As in the browser DevTools lessons, we need to change the code so that it locates child elements for each product card.

Product card's child elements

We should be looking for elements which have the product-item__title and price classes. We already know how that translates to CSS selectors:

import * as cheerio from 'cheerio';

const url = "https://warehouse-theme-metal.myshopify.com/collections/sales";
const response = await fetch(url);

if (response.ok) {
  const html = await response.text();
  const $ = cheerio.load(html);

  for (const element of $(".product-item").toArray()) {
    const $productItem = $(element);

    const $title = $productItem.find(".product-item__title");
    const title = $title.text();

    const $price = $productItem.find(".price");
    const price = $price.text();

    console.log(`${title} | ${price}`);
  }
} else {
  throw new Error(`HTTP ${response.status}`);
}

Let's run the program now:

$ python main.py
JBL Flip 4 Waterproof Portable Bluetooth Speaker |
              Sale price$74.95
Sony XBR-950G BRAVIA 4K HDR Ultra HD TV |
              Sale priceFrom $1,398.00
...

There's still some room for improvement, but it's already much better!

Dollar sign variable names

In jQuery and Cheerio, the core idea is a collection that wraps selected objects, usually HTML elements. To tell these wrapped selections apart from plain arrays, strings or other objects, it's common to start variable names with a dollar sign. This is just a naming convention to improve readability. The dollar sign has no special meaning and works like any other character in a variable name.

Precisely locating price

In the output we can see that the price isn't located precisely. For each product, our scraper also prints the text Sale price. Let's look at the HTML structure again. Each bit containing the price looks like this:

<span class="price">
  <span class="visually-hidden">Sale price</span>
  $74.95
</span>

When translated to a tree of JavaScript objects, the element with class price will contain several nodes:

Textual node with white space,
a span HTML element,
a textual node representing the actual amount and possibly also white space.
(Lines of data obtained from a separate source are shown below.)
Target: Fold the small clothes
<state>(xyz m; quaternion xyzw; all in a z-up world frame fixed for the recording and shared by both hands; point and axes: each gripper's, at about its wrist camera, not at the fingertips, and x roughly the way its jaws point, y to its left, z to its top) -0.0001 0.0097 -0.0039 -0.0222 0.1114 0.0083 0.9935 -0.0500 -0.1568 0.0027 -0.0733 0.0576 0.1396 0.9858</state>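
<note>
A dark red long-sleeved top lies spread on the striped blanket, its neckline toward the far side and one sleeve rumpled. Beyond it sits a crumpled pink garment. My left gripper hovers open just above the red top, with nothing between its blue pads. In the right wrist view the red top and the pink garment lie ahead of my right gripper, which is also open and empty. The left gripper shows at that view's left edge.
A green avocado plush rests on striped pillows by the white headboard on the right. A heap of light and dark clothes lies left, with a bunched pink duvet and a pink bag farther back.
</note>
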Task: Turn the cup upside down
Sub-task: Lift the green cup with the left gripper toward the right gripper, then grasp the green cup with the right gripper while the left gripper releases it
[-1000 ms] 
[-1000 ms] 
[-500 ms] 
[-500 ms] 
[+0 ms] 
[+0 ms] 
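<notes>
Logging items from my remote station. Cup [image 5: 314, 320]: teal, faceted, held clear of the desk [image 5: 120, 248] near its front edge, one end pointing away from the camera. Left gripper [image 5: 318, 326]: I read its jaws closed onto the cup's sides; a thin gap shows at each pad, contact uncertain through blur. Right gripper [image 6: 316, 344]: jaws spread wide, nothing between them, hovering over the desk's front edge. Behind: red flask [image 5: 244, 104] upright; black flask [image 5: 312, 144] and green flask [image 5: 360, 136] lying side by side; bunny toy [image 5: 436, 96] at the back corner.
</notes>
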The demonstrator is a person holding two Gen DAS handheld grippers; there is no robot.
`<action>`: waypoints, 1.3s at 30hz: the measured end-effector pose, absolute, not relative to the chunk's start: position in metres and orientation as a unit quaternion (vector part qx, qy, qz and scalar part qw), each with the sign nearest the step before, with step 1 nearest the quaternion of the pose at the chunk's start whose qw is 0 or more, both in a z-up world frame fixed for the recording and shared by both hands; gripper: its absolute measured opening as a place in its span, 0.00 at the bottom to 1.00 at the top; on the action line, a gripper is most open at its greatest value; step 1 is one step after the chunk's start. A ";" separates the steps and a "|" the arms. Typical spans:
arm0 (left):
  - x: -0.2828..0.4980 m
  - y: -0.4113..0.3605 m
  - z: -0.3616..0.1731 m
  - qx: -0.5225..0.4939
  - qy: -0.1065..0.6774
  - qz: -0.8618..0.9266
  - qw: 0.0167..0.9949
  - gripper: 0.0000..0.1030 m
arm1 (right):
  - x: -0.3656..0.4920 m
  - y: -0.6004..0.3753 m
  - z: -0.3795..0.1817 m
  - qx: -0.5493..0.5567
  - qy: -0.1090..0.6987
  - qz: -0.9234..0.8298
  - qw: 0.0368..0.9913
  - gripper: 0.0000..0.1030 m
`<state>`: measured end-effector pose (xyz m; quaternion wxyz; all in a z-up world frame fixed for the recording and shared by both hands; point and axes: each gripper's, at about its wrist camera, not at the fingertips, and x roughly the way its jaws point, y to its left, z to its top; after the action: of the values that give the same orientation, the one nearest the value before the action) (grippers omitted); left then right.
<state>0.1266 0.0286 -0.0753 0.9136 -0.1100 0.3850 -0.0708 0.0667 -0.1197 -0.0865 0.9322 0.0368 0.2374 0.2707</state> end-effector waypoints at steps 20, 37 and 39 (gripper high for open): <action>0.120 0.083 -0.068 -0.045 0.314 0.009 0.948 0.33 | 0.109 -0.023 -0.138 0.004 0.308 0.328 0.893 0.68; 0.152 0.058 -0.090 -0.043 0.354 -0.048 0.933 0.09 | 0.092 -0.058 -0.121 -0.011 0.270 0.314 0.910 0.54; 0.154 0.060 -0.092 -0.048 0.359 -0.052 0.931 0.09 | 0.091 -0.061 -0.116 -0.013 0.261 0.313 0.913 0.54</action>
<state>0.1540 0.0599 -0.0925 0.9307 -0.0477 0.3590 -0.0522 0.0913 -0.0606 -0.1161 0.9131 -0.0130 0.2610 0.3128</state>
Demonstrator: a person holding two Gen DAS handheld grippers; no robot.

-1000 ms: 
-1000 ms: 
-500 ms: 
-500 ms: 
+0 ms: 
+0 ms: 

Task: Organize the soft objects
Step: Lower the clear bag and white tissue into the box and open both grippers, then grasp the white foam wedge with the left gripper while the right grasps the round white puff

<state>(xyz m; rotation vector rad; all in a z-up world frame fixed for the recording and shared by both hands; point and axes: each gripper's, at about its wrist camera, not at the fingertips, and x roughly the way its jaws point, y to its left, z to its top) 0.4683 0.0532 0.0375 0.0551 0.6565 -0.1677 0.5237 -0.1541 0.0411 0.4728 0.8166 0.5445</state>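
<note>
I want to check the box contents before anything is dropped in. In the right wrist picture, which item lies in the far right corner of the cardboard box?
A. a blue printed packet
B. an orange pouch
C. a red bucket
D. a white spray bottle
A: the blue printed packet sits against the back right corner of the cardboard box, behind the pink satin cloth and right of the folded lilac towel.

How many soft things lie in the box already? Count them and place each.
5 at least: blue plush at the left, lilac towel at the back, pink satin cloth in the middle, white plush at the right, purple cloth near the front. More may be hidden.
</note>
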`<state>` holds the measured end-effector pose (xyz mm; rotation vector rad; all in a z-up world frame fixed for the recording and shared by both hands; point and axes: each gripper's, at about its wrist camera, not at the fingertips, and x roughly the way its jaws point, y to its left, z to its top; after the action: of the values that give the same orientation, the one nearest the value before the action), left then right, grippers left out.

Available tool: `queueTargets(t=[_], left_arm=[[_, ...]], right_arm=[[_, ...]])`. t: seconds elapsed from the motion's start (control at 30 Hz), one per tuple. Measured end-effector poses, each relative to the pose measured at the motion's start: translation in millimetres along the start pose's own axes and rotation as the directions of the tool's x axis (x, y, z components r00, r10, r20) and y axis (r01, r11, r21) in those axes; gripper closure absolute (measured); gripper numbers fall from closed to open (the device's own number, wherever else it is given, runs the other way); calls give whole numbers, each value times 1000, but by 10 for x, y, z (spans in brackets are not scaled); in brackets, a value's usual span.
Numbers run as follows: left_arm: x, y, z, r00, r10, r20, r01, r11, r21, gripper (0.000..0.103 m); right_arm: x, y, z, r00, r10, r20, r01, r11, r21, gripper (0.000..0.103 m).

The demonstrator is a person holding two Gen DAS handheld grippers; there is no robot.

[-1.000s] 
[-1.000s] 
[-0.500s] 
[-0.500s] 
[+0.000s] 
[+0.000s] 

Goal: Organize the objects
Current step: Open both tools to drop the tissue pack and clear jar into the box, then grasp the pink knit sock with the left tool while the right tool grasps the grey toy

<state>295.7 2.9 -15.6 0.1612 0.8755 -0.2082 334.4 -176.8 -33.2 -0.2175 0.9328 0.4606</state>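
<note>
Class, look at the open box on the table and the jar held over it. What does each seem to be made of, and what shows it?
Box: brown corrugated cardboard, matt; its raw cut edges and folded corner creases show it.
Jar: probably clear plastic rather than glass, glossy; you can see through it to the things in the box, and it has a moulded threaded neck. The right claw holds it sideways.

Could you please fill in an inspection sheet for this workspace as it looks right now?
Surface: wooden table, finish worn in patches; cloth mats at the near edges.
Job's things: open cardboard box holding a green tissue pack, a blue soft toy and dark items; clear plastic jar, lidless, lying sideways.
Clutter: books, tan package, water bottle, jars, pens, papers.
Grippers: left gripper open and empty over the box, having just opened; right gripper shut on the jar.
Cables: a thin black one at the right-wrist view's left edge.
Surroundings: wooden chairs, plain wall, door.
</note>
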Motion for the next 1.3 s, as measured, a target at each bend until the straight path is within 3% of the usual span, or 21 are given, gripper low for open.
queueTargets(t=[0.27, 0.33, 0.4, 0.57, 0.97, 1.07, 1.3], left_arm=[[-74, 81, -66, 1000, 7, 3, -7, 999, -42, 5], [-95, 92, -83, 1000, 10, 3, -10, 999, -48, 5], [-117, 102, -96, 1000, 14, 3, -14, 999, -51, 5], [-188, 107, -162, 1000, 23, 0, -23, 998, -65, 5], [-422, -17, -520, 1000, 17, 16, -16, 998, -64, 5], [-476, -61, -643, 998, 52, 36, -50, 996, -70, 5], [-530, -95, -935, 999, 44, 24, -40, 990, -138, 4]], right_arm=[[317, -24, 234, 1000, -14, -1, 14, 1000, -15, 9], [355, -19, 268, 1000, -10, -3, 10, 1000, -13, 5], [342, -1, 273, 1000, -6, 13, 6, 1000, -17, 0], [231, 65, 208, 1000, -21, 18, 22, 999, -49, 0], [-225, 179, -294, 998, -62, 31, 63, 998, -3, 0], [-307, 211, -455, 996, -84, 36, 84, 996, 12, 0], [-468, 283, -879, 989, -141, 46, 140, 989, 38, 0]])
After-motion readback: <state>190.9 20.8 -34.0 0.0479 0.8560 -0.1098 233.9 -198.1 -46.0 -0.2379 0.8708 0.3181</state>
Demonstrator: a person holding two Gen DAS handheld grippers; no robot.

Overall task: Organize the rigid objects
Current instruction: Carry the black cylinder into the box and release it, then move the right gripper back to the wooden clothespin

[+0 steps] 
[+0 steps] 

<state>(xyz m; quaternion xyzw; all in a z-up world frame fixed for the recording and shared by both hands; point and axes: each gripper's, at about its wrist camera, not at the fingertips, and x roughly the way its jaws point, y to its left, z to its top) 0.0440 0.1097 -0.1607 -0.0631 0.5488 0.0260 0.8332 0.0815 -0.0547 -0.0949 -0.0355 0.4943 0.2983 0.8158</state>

We can use Cheerio's .contents() method to access individual nodes. It returns a list of nodes like this:

LoadedCheerio {
  '0': <ref *1> Text {
    parent: Element { ... },
    prev: null,
    next: Element { ... },
    data: '\n              ',
    type: 'text'
  },
  '1': <ref *2> Element {
    parent: Element { ... },
    prev: <ref *1> Text { ... },
    next: Text { ... },
    children: [ [Text] ],
    name: 'span',
    type: 'tag',
    ...
  },
  '2': <ref *3> Text {
    parent: Element { ... },
    prev: <ref *2> Element { ... },
    next: null,
    data: '$74.95',
    type: 'text'
  },
  length: 3,
  ...
}

It seems like we can read the last element to get the actual amount. Let's fix our program:

import * as cheerio from 'cheerio';

const url = "https://warehouse-theme-metal.myshopify.com/collections/sales";
const response = await fetch(url);

if (response.ok) {
  const html = await response.text();
  const $ = cheerio.load(html);

  for (const element of $(".product-item").toArray()) {
    const $productItem = $(element);

    const $title = $productItem.find(".product-item__title");
    const title = $title.text();

    const $price = $productItem.find(".price").contents().last();
    const price = $price.text();

    console.log(`${title} | ${price}`);
  }
} else {
  throw new Error(`HTTP ${response.status}`);
}

We're enjoying the fact that Cheerio selections provide utility methods for accessing items, such as .first() or .last(). If we run the scraper now, it should print prices as only amounts:

$ node index.js
JBL Flip 4 Waterproof Portable Bluetooth Speaker | $74.95
Sony XBR-950G BRAVIA 4K HDR Ultra HD TV | From $1,398.00
...

Great! We have managed to use CSS selectors and walk the HTML tree to get a list of product titles and prices. But wait a second—what's From $1,398.00? One does not simply scrape a price! We'll need to clean that. But that's a job for the next lesson, which is about extracting data.

Exercises

These challenges are here to help you test what you’ve learned in this lesson. Try to resist the urge to peek at the solutions right away. Remember, the best learning happens when you dive in and do it yourself!

Real world

You're about to touch the real web, which is practical and exciting! But websites change, so some exercises might break. If you run into any issues, please leave a comment below or file a GitHub Issue.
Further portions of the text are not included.